- Exercise description:
Copy each line below containing "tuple".

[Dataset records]
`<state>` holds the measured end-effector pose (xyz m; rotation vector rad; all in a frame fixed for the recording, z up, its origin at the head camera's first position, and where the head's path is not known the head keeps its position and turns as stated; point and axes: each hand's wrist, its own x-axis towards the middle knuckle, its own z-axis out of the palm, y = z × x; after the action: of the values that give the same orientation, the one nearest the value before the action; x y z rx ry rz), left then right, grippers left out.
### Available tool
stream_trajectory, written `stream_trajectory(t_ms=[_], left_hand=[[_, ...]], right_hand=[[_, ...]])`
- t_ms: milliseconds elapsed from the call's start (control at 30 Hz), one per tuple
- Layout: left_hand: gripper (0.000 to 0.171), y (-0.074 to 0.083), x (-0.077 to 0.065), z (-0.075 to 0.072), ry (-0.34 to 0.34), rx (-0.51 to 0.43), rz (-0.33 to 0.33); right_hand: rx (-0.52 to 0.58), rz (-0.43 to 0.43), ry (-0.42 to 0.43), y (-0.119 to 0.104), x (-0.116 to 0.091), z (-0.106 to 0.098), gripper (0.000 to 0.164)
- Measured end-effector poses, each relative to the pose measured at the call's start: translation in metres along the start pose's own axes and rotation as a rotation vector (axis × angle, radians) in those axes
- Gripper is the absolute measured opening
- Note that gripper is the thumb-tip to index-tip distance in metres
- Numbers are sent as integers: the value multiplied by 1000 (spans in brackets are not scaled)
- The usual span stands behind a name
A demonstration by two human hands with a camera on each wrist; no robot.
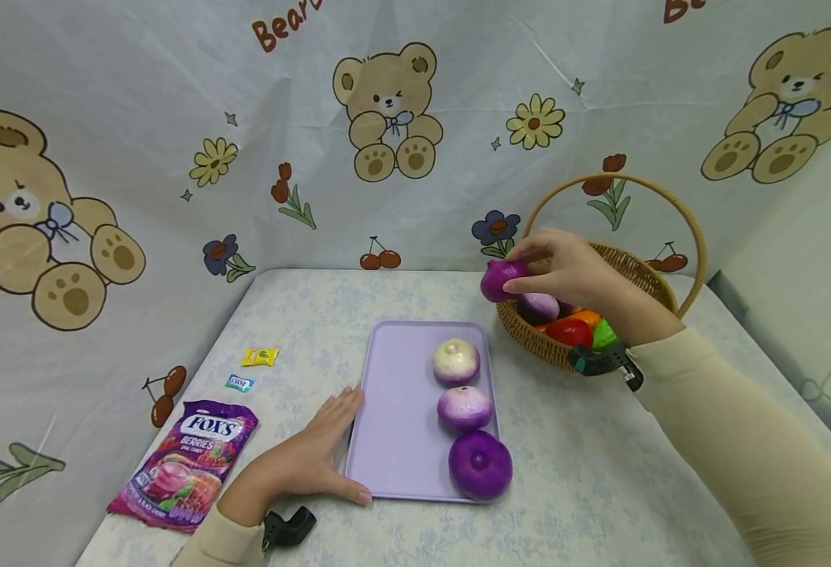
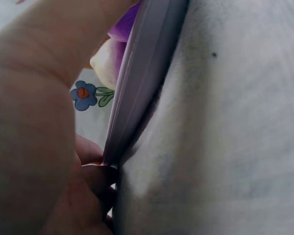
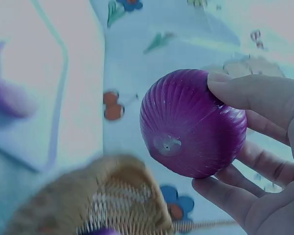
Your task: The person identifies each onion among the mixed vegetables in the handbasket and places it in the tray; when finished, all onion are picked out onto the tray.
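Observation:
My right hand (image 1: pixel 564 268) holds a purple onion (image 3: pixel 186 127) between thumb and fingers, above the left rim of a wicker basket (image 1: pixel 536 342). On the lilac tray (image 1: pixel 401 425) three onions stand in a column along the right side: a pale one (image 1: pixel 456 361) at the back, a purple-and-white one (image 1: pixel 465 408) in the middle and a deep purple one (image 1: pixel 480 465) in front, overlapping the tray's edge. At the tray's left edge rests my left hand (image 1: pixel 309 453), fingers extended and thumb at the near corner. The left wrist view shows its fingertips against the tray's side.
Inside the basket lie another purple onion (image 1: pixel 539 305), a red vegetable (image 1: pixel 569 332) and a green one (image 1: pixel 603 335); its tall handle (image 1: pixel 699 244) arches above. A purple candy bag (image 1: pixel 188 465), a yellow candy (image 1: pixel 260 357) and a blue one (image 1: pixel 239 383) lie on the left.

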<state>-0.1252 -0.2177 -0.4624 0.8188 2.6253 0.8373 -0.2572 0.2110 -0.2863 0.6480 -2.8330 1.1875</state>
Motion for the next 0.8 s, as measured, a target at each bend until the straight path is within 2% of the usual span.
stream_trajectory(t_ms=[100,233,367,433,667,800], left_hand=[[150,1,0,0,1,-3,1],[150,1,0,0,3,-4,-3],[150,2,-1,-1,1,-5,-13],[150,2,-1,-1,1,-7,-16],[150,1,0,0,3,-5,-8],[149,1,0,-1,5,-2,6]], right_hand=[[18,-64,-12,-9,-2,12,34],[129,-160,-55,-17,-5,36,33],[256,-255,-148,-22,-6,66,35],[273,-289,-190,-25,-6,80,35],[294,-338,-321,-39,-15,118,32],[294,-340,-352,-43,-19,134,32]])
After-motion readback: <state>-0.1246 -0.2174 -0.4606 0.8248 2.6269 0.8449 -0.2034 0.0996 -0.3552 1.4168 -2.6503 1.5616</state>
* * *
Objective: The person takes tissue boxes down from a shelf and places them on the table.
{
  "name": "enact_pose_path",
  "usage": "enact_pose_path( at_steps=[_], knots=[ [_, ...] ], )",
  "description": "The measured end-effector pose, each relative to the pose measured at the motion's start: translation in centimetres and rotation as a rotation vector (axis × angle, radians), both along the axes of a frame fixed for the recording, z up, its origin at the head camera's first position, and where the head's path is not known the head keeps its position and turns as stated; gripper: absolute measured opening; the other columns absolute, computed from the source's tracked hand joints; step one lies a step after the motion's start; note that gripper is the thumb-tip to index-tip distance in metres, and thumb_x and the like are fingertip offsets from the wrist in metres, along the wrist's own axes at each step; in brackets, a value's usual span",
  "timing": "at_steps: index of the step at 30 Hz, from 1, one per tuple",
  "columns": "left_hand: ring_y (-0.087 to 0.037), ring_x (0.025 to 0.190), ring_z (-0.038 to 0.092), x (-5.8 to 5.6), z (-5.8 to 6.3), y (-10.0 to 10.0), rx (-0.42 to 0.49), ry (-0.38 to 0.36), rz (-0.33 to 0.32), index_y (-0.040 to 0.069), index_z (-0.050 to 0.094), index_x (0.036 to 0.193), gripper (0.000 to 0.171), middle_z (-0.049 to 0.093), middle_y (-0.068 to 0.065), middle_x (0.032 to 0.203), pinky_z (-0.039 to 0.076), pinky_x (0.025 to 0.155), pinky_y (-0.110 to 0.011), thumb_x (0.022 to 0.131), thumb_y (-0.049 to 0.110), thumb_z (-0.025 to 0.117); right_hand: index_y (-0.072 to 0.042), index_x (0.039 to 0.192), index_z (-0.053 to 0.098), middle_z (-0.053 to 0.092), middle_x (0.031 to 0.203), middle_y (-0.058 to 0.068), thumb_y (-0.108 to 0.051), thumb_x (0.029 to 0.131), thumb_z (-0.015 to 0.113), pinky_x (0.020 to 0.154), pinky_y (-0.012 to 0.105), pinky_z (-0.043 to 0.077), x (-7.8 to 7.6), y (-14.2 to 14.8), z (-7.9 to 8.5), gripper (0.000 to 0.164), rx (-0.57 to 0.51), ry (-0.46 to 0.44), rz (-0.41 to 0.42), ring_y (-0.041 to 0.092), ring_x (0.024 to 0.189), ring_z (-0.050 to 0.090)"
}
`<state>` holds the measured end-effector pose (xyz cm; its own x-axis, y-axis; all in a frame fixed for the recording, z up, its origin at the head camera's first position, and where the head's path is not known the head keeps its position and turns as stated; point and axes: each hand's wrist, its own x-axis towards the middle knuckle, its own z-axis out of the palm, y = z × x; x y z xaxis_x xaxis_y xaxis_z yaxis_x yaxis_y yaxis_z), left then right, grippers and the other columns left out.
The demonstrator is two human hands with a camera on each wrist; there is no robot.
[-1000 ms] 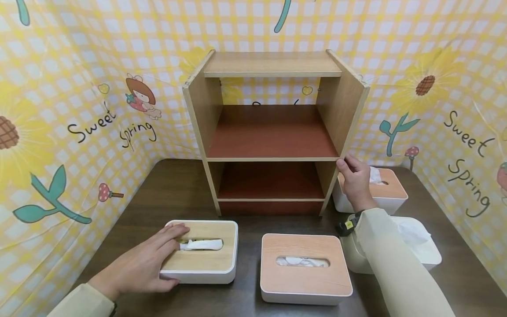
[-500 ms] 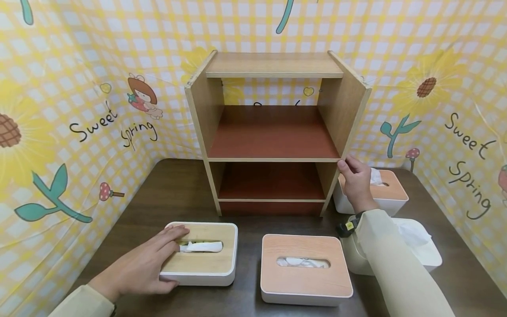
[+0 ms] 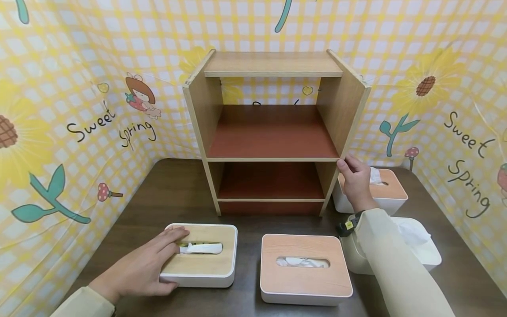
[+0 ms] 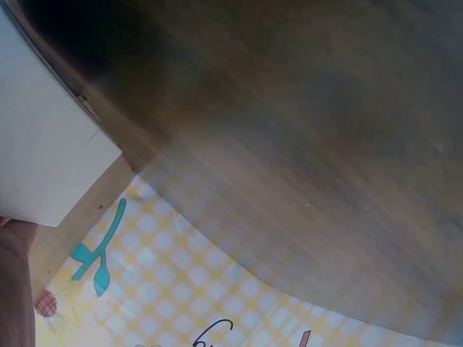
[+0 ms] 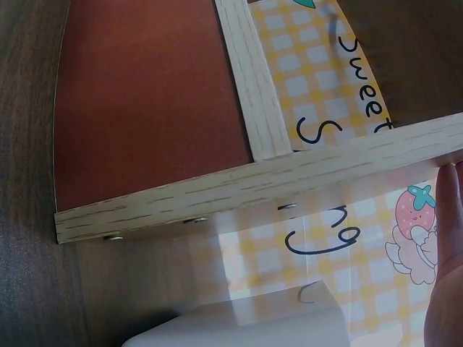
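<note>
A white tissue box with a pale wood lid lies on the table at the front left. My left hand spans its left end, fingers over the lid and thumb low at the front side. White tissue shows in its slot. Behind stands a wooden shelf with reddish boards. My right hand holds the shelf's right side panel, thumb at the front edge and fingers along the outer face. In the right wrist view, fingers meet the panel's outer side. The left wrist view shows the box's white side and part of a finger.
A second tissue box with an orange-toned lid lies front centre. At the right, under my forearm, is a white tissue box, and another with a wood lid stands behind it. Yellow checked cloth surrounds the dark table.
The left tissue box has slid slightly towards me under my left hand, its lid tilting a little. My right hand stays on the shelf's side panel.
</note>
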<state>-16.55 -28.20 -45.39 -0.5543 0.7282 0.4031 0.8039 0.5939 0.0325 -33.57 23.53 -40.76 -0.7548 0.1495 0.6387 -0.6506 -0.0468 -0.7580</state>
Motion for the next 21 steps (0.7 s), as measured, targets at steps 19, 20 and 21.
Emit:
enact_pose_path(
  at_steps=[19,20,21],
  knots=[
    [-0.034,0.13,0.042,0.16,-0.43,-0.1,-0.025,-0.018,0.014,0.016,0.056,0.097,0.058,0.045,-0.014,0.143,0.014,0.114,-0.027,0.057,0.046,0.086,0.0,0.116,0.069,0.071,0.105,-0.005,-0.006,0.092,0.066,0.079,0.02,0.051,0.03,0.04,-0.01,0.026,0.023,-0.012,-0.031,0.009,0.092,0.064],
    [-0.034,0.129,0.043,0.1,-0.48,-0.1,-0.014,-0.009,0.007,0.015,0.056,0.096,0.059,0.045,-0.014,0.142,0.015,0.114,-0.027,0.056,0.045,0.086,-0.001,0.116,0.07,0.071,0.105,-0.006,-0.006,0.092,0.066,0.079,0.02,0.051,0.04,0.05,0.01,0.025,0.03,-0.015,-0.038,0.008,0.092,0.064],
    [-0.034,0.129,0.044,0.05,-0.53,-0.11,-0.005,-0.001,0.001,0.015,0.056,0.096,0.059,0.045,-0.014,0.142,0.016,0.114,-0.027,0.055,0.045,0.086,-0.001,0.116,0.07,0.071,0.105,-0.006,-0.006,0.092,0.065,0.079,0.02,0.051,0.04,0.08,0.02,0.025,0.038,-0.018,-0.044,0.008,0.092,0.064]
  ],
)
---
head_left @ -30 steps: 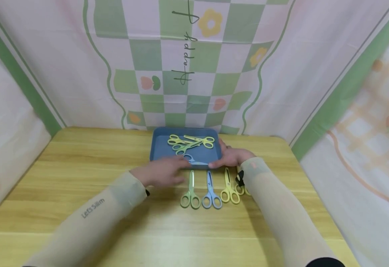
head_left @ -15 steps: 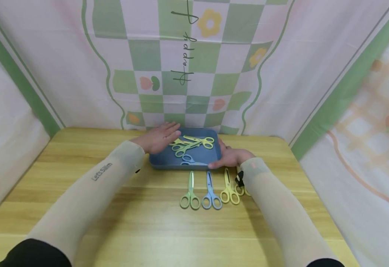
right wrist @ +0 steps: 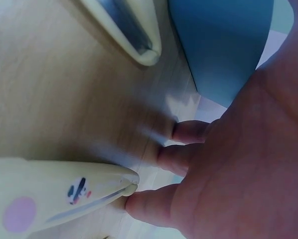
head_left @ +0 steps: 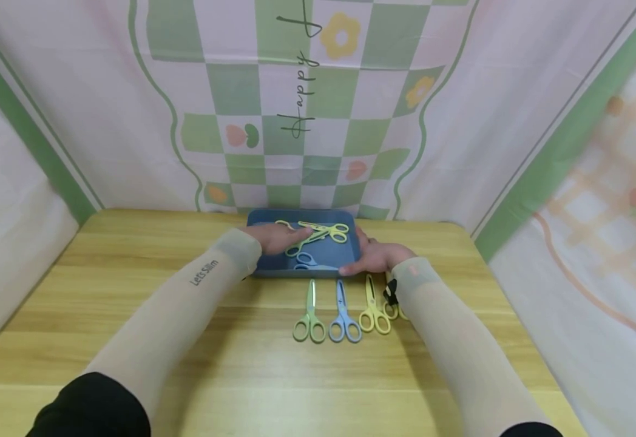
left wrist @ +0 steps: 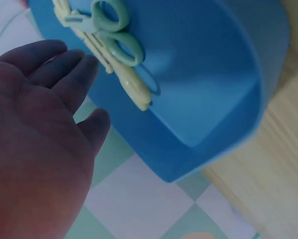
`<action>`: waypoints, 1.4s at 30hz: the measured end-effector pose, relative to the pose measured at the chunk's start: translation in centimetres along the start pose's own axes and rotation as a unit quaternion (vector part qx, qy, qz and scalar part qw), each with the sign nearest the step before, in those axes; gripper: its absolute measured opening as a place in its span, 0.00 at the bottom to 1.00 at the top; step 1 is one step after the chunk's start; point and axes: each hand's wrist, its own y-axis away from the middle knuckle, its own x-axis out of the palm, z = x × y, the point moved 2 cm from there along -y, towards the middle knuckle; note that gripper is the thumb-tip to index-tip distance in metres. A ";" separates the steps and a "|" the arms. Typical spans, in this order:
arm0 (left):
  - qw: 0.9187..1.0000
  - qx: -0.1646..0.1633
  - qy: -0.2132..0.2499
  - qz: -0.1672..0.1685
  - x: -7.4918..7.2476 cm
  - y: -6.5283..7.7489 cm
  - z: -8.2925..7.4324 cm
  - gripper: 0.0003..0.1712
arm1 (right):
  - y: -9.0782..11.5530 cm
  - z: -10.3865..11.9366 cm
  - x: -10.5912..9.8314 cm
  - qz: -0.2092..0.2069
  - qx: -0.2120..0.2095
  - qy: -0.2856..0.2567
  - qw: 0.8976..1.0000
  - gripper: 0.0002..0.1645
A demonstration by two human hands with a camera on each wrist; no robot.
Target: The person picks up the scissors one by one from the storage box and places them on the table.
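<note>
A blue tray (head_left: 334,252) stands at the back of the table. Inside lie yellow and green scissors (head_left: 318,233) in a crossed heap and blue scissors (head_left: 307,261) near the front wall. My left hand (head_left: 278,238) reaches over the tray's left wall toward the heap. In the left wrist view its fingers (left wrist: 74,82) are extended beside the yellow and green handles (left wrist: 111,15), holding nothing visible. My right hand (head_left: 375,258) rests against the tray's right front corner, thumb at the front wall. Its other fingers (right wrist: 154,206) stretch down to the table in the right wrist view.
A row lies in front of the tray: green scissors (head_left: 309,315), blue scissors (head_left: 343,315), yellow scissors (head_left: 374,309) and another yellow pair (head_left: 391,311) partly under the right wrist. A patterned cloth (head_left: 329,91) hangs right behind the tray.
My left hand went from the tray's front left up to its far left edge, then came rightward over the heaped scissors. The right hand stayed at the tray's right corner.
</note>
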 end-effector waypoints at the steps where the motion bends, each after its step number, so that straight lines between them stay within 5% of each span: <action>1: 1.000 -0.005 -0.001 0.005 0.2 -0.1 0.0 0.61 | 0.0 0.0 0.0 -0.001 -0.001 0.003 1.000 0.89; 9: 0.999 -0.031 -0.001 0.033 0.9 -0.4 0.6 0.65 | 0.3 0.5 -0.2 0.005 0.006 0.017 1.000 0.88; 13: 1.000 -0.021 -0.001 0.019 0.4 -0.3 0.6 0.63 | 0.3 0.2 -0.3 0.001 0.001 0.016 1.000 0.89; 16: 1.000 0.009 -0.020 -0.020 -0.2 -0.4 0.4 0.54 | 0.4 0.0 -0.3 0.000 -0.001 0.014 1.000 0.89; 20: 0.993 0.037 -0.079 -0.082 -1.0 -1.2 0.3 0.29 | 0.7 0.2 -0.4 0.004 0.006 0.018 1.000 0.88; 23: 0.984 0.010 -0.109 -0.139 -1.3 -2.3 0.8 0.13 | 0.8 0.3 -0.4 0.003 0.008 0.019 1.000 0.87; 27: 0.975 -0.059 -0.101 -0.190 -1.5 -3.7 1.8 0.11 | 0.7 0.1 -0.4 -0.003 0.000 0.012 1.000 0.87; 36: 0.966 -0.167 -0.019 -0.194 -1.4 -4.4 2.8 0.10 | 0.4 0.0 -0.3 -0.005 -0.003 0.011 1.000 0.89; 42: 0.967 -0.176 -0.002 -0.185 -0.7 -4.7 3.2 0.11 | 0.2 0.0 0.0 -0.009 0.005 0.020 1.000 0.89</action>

- Answer to the problem:
- t_ms: milliseconds elapsed from the call's start (control at 30 Hz), one per tuple
  "timing": "at_steps: index of the step at 30 Hz, from 1, one per tuple",

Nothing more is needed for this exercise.